Та глава, что я прочел в день своего полета в Иран, называется «Хлеб».
Гремело, рокотало и выло что-то чудовищно-многочисленное, свирепое. С воем, полным чудовищной боли, неслась и падала израненная сталь. И только ее было слышно. Звуки ее летели с безумной быстротой, как рой раскаленных камней, и скрежеща впивались в землю.
Вся жизнь, все мысли, весь подвиг — все было только в одном — в гранате. Он бросил первую и едва не вылетел из седла. Вторая волной свалила коня на колени. Третью, четвертую и десятую он запомнил, как длинный взрыв, в котором целое и живое — только он…
Степь, поутру безлюдная, дерзко оживала к вечеру. Все живое, что таилось в ее оврагах, в степных базах и отдаленных хуторах, сходилось к бою.
Лужи цвета неба.
Колеи, залитые водой, далеко светились при полной луне.
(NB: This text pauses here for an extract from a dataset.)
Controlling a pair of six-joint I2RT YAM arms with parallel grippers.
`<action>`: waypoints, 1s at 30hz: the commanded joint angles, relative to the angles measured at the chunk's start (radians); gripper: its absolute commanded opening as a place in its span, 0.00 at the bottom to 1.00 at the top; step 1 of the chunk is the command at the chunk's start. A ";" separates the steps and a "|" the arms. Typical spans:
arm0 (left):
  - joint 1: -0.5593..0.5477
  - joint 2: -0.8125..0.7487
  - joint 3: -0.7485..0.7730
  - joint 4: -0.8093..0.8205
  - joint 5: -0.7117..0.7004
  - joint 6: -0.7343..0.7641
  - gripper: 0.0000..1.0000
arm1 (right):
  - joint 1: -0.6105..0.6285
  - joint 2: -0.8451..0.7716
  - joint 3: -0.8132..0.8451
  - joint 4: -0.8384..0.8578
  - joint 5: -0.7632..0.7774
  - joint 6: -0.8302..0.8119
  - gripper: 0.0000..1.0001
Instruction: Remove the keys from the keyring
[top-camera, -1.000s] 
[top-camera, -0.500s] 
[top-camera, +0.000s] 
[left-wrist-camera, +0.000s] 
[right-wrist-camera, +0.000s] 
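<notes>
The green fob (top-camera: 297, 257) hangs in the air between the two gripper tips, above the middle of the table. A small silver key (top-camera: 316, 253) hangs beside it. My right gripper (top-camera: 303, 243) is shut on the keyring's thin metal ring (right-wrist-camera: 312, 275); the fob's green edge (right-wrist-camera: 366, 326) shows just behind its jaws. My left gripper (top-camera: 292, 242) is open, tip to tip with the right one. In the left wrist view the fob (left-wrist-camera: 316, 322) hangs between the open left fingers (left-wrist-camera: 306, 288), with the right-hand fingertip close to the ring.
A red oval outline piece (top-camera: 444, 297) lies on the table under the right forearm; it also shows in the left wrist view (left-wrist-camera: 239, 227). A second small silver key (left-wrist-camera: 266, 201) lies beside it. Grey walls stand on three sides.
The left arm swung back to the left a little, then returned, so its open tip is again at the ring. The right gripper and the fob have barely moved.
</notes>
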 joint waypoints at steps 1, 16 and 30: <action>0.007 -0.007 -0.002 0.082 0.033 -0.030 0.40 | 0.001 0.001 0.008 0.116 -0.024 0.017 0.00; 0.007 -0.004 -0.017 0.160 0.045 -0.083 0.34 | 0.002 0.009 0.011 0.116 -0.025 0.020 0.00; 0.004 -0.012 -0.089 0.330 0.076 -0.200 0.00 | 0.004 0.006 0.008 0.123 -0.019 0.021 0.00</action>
Бежал человек из Крыма на Кубань. — Ну, скоро ли наступать начнете? — спрашивает. — Ведь ждет народ. — Рассказывает: в Симферополь пригнали немцы моряков, раненными попавших в плен под Севастополем. Шли они все в крови, привязанные один к другому, шли, как плот. Только показались на Пушкинской улице, сразу же во весь голос запели «Интернационал». Конвоиры открыли огонь по песне. Раненые и убитые припали к земле, но оторваться от живых не могут, привязаны. А головные кричат: «На юте! Не отставай!» и, как бурлаки, тянут за собой убитых и раненых, и идут, будто у всех одно тело, и все поют и все покрикивают: «На юте! Не отставай!»
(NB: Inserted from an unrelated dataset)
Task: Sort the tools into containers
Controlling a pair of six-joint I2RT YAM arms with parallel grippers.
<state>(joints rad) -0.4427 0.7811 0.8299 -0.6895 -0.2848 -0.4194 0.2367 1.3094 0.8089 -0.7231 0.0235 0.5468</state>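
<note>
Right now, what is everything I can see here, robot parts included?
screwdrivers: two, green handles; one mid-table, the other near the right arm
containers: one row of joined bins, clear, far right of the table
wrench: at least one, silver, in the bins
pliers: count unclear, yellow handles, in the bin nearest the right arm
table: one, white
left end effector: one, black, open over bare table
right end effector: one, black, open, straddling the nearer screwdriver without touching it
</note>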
И народ на тротуаре тоже закричал, зааплодировал и запел.
Это пришла победа.
Винтовка, если бы из нее стрелять непрерывно, жила бы 45 секунд, а дальнобойная пушка — не более двух часов. Однако есть винтовки, живущие 40 лет. Как мало они стреляли, как мало делали свое дело. Не так ли с человеком?
Опыт, а не память — основа культуры.
— Где командир?
— Сняли на повышение.
Солдат Генрих Банаш из полка Бранденбург писал домой: «Если у нас будет Кавказ, у нас будет все. Во что бы то ни стало в этом году необходимо взять Баку, т[ак] к[ак] снабжение бензином становится хуже и хуже… Когда мы возьмем Баку, у нас будут силы двигаться дальше».
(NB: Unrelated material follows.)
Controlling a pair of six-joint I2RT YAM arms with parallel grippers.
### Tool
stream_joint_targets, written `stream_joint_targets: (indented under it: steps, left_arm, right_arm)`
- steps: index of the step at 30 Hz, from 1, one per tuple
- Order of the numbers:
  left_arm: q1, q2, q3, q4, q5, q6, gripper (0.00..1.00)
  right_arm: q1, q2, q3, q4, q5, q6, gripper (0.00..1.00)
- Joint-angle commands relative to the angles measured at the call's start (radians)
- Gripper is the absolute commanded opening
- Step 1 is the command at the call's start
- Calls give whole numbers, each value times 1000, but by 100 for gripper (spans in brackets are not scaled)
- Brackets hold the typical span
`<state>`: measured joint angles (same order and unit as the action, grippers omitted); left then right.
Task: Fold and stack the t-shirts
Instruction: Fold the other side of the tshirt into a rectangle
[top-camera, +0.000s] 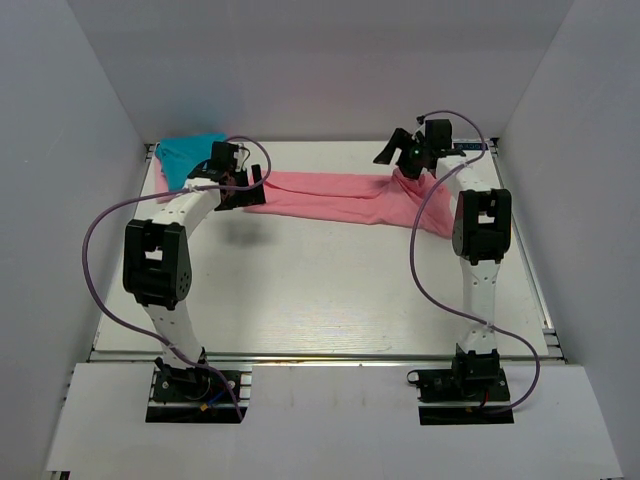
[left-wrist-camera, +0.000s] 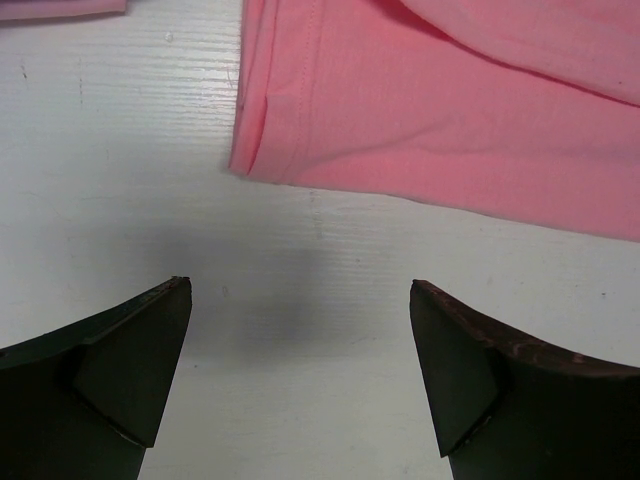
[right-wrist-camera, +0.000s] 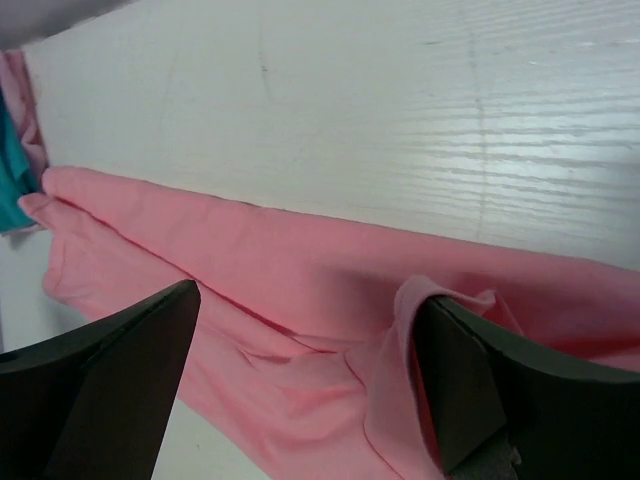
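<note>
The salmon-pink t-shirt (top-camera: 340, 197) lies as a long folded strip across the back of the table (top-camera: 300, 290). The teal-blue t-shirt (top-camera: 190, 153) is at the back left, with a pale pink t-shirt edge (top-camera: 162, 183) showing under it. My left gripper (top-camera: 250, 188) is open and empty, low over bare table just short of the salmon shirt's left corner (left-wrist-camera: 270, 150). My right gripper (top-camera: 392, 150) is open above the shirt's right end. In the right wrist view (right-wrist-camera: 305, 295) a raised fold of salmon cloth (right-wrist-camera: 400, 330) leans against the right finger.
White walls close in the table at the back and on both sides. The pale pink edge shows at the top left of the left wrist view (left-wrist-camera: 60, 8). Teal cloth (right-wrist-camera: 10, 180) shows at the left edge of the right wrist view.
</note>
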<state>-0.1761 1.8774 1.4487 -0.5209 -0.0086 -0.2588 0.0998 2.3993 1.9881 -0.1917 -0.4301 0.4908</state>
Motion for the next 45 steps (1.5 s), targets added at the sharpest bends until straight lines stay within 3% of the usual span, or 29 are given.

— Сережка, выручи и погибни.
— Один с ума сойдет, так сто умных в себя не придут.
Стреляют зенитки. Немцы бомбят где-то близко, а за окном, в нашем дворе, певучий домовитый звук пилы так странен в этой обстановке.
Блеснул в темноте огонь фонарика — и вдруг покатился по полу, как горящий уголек.
Партизан при народе, как травинка при земле.
Ничто так не запоминается на воине, как природа. Конечно, любуются ею мало, еще меньше склонны воспевать ее в стихах и прозе, но интересуются ею поголовно все. Да и как не интересоваться, как не запоминать ее, когда жизнь солдата проходит на природе и от нее же во многом зависит.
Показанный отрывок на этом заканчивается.